Low risk: The Chairman said that some expatriates investing in the real estate sector believe that investing in a country other than theirs ,may be a risk, due to the different laws.
He noted that the United Arab Emirates has provided the best legislative experiences in the world in protecting foreign investments, providing legal protection, preserving the rights of others and not compromising their ownership. A resident or investor can manage their real estate property, whether selling or completing real estate transactions and paying fees remotely, thanks to high- end technologies.
An investment for next generations: There is a wrong belief that say expatriates should invest for one generation ,which is the fathers’ or G1, only.

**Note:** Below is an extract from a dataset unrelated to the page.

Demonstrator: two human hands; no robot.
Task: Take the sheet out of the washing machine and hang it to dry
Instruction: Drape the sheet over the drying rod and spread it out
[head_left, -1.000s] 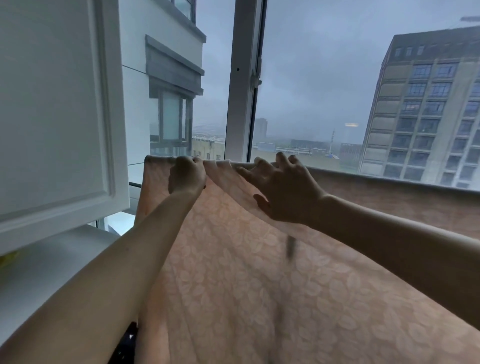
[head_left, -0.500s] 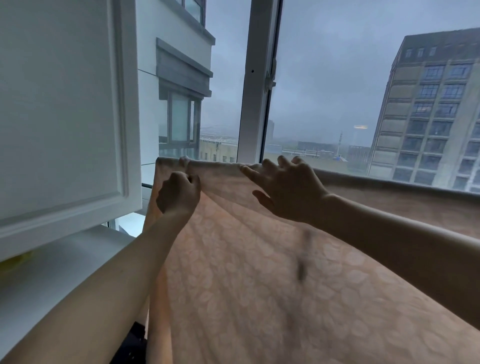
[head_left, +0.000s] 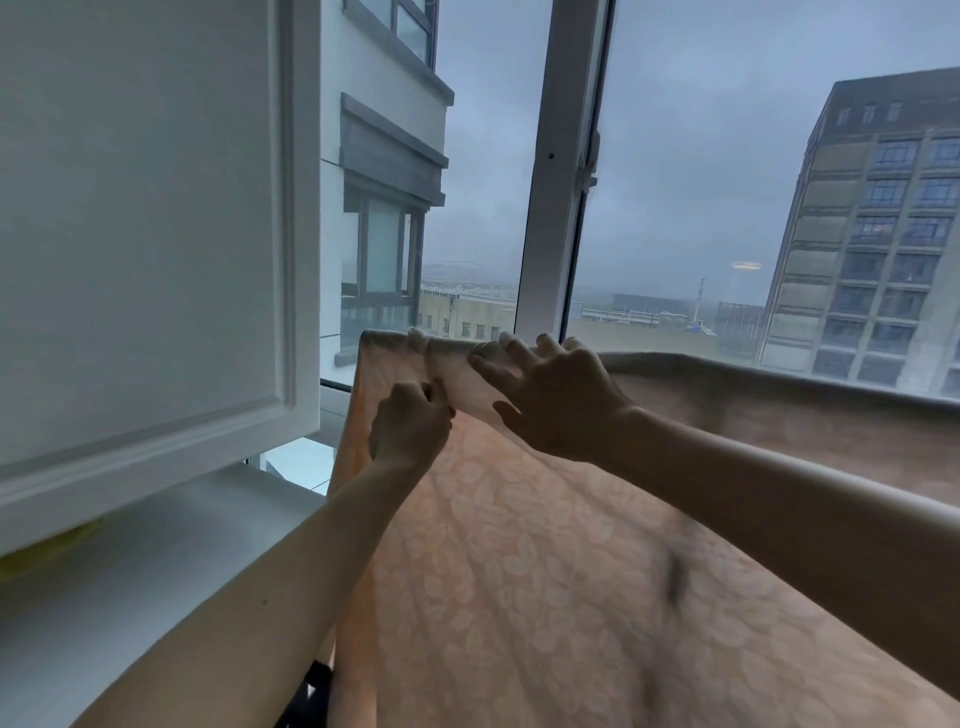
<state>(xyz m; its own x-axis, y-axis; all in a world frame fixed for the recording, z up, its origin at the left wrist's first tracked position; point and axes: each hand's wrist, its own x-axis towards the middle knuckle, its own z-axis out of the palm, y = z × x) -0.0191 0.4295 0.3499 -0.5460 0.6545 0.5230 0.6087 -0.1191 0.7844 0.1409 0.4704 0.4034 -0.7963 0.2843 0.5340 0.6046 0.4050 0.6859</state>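
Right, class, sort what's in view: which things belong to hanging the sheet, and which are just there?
Job: peach leaf-patterned fabric sheet; left hand, pinching it; right hand, fingers spread on its top edge.
Just there: white panelled cabinet door; white window frame; grey tower block outside.

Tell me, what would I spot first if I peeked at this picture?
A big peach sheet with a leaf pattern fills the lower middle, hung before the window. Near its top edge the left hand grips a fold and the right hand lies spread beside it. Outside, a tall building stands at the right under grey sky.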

In the UAE where the rules and regulations protect and respect the rights of all generations, buying a property is a good investment for future generations,” Alzarooni said. “Investors can benefit from owning a property even in the future time, “ he added.
Ease of substitute: One of the reasons investment in Dubai lure investors is the possibility of quickly finding an alternative real estate investor in case the original investor is unable to complete the process of purchasing the housing unit, whether in installments or bank financing.
“The concerns of finding an alternative investor or refunding may discourage people from investing in real estate, but in Dubai the situation is different in light of the attractiveness of the market and the price movements that tend to be on an upward trajectory,” Al-Zarouni said. “This guarantees the old investor refund the money he paid and the new investor get a new chance of win-win investment as a result of the improvement in the unit price,” he added.
Owning is better than renting: Al-Zarooni revealed that the expatriate’s ownership of real estate in Dubai is better than paying high rents. For an expatriate living here between 5 to 10 years, ownership on the basis of monthly installments will be a good option and the rent money will be saved.
By the end of the residency period, the expatriate can sell the unit, the price of which will have already increased, at the market price, and this will make a good investment chance in all cases.